HRAs are health plans, and COBRA must be offered. HRAs would also be entitled to the subsidy.
Does the employer have to request a subsidy refund, or can they automatically deduct the amount of the COBRA premium from their payroll taxes due on Form 941?
It appears they will still be using Form 941, but it’s under Medicare taxes only. If it looks like they need an advance because their Medicare taxes aren’t going to cover the amount, we believe they will continue to use Form 7200 as they did for the Families First Coronavirus Response Act. We are still awaiting clarification.
A participant had no medical plan when they terminated. The group has had OE since the termination or will have OE during the subsidy period. The participant did not elect COBRA but will during the subsidy period. Can they add a medical plan and get the subsidy, or is the group only obligated to pay for the coverages they had when they termed?
If the employee was not on the medical or any COBRA eligible plan when they were terminated, they are not a qualified beneficiary and not entitled to COBRA or the subsidies. However, if the employee was on the medical plan when they were involuntarily terminated and did not choose COBRA but would have been eligible for COBRA anytime during the period from April 1 through September 30, 2021, then the plan they were enrolled in at termination, or the closest plan to it would be used to determine the subsidies, provided they did not make a change during open enrollment.

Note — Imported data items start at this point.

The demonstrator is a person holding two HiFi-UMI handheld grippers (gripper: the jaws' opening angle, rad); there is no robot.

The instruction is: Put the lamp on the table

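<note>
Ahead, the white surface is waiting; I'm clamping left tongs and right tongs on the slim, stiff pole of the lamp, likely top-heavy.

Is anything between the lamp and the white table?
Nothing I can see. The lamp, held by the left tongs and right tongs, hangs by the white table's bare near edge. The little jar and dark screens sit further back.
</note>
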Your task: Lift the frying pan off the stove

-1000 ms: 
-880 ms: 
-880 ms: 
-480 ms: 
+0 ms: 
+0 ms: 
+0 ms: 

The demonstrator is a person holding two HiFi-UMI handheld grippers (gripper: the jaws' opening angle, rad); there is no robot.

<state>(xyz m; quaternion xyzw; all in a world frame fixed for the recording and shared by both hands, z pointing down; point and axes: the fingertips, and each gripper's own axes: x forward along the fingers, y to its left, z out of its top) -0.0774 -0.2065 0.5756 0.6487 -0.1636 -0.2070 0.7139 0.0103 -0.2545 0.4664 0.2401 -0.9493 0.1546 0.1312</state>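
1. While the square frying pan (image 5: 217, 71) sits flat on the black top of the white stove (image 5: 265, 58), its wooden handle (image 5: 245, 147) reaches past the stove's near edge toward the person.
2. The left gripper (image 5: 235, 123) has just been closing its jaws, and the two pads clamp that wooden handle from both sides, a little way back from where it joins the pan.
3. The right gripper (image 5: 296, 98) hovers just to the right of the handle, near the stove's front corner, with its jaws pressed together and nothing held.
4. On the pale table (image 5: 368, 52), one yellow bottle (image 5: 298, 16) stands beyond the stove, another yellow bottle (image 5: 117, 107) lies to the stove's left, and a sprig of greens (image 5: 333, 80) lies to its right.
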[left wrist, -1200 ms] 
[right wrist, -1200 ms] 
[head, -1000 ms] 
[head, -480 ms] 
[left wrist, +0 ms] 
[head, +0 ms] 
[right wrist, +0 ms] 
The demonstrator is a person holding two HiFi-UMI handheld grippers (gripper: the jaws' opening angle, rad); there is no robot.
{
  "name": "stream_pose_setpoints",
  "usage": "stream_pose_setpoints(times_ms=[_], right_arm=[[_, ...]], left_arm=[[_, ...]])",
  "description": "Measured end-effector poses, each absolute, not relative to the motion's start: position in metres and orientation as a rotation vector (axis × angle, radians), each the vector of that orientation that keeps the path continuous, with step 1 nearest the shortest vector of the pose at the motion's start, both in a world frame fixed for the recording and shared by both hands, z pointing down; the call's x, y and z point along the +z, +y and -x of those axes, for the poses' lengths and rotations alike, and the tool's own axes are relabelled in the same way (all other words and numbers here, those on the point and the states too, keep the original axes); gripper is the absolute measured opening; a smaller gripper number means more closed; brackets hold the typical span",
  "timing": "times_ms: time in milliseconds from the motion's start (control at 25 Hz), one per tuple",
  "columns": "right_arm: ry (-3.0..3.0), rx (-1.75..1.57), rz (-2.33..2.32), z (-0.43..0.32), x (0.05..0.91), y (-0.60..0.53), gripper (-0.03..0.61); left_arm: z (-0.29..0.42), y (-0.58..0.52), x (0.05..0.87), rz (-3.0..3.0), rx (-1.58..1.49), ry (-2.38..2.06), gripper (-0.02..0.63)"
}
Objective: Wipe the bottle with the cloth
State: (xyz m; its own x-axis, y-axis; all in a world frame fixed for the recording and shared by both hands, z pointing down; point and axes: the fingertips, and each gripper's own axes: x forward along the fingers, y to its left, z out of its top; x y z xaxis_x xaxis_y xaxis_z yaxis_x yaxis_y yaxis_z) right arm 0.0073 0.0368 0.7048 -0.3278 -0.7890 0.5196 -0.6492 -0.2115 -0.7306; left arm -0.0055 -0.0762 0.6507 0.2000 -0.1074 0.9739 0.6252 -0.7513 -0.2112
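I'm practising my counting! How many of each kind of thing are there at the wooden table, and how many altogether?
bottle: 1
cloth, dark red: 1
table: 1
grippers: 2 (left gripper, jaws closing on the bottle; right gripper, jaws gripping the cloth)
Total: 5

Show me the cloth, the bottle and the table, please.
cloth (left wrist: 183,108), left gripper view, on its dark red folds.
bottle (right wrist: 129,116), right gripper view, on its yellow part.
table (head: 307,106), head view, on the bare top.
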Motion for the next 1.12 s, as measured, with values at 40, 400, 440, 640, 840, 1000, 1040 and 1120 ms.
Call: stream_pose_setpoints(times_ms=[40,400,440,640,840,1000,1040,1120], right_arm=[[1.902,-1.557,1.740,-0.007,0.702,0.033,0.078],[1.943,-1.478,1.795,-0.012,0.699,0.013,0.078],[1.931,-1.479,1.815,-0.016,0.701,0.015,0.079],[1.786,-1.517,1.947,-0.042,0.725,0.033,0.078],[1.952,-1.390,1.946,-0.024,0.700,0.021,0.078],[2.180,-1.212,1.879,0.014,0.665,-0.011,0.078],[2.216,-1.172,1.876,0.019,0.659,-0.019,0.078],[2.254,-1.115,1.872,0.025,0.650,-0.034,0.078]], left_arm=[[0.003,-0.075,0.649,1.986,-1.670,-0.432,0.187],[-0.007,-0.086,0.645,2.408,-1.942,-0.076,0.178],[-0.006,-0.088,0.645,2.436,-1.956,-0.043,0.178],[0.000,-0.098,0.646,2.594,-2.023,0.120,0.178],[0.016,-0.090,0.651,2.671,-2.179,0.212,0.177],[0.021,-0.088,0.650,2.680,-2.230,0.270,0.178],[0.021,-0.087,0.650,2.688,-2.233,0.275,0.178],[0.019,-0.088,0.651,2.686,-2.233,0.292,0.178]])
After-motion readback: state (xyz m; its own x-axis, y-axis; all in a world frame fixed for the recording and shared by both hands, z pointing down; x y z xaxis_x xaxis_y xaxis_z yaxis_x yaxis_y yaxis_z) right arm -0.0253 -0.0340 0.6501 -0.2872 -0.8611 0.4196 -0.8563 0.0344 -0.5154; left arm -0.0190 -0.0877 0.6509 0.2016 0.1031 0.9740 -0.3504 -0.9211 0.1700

A participant had no medical plan when they terminated. The participant elected and paid for a dental plan. The group has had OE since the termination, and the participant added a medical plan. Will the employer pay the subsidy on this medical plan? Or is the group only obligated to pay for the coverages they had when they termed?
Since there was open enrollment, we believe that the plan would have to pay the COBRA subsidy; however, we are waiting for further guidance. We are saying this because we believe the IRS and DOL will not take away a “right,” and the subsidies are to help keep individuals insured. If questions come up during open enrollment, I would let the participant know that we are awaiting further guidance.
If someone is currently on their 18-month COBRA continuation and the group has Open Enrollment during the COBRA subsidy period 4/1 - 9/30/2021, is that COBRA participant eligible to elect up to a richer plan?
As in the previous question, we do not have official confirmation, but we believe they can. However, this has not been clarified by the IRS. Guidance would be appreciated from the IRS and the DOL. As soon as further information is released, we will set up another webinar and notify you via social media and here on our blog. If questions come up during open enrollment, I would let the participant know that we are awaiting further guidance.
Involuntary/Voluntary Questions & Answers
Does the re-up provision for COBRA apply only to involuntary terminations?
If you are talking about COBRA subsidies, it applies to involuntary terminations and reduction in hours for participants who have not been offered another group health plan or who have not become eligible for Medicare.
Disclaimer: The above guidance that we have provided is based on what we know today. The IRS has not issued any further guidance.